→ **ACTION ITEM**: Bring together copies of the lines in the data below that contain the word "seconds".

(Records excerpted from a collection)

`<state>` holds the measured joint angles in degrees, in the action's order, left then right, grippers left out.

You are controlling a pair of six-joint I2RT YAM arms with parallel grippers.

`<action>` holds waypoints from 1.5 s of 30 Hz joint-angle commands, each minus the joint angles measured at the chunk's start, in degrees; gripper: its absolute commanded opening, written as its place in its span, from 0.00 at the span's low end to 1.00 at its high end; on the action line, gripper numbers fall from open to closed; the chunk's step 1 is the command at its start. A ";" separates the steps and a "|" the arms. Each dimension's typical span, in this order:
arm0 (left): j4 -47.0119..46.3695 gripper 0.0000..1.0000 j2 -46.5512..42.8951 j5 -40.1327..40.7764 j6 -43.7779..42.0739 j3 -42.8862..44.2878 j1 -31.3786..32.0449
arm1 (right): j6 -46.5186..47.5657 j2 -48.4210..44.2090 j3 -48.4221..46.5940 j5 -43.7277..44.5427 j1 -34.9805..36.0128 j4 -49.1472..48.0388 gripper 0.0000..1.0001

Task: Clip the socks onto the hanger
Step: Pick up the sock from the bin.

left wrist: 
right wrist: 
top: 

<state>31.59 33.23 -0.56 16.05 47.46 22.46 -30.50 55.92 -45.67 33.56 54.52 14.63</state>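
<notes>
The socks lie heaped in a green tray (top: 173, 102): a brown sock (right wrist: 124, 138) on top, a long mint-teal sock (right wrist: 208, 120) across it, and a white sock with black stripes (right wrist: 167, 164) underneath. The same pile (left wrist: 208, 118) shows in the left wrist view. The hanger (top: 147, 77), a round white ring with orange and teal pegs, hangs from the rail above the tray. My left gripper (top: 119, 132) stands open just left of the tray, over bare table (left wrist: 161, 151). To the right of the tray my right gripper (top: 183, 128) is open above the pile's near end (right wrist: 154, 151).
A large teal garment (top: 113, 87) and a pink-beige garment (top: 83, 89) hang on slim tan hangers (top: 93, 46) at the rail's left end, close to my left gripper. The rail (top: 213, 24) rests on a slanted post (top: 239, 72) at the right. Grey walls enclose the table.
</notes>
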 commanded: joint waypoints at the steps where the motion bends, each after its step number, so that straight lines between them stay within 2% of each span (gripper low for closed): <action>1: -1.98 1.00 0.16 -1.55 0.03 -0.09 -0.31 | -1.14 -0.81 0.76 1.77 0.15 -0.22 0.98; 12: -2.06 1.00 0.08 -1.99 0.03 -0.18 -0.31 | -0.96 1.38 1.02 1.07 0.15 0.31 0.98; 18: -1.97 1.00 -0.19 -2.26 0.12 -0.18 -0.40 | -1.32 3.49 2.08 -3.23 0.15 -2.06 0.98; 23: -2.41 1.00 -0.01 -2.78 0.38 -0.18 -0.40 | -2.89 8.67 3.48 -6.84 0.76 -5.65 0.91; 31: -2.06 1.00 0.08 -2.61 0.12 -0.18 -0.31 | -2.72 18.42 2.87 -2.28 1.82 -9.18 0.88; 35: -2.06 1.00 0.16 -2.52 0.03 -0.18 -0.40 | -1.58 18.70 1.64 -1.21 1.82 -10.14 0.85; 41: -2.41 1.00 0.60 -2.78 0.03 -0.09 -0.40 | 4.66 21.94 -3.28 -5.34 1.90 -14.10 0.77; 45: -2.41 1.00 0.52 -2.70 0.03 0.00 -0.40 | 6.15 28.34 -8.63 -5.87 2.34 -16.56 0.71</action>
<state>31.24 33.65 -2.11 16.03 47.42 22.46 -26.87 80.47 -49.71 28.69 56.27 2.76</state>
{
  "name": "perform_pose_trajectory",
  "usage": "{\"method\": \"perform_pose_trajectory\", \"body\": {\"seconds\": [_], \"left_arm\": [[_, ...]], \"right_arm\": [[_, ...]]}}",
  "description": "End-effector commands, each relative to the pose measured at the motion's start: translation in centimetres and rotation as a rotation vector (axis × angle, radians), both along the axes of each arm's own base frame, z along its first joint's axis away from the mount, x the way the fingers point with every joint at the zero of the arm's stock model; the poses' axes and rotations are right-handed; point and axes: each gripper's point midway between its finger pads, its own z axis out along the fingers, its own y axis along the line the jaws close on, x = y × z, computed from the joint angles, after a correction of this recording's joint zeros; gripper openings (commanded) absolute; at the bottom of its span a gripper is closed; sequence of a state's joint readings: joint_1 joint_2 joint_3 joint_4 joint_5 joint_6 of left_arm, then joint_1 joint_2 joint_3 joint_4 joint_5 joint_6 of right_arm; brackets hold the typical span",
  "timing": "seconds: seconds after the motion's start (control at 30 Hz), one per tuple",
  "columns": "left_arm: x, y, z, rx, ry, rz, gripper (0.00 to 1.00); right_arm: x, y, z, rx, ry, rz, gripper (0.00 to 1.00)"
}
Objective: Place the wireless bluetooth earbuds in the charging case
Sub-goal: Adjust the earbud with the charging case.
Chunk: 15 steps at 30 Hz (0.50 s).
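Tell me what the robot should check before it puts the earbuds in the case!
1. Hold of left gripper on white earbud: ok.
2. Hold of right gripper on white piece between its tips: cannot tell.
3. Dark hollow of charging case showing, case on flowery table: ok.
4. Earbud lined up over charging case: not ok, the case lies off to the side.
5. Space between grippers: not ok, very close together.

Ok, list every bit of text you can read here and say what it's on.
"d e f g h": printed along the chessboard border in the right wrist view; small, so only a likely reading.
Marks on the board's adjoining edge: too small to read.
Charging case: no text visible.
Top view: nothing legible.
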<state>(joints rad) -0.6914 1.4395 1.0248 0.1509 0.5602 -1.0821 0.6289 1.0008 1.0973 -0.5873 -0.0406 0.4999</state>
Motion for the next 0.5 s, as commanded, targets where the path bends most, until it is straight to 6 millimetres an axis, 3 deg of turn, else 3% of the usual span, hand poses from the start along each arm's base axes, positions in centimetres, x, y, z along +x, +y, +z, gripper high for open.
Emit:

→ **EXERCISE RESULT**:
  "usage": "{\"method\": \"perform_pose_trajectory\", \"body\": {\"seconds\": [_], \"left_arm\": [[_, ...]], \"right_arm\": [[_, ...]]}}",
  "timing": "seconds: seconds after the motion's start (control at 30 Hz), one per tuple",

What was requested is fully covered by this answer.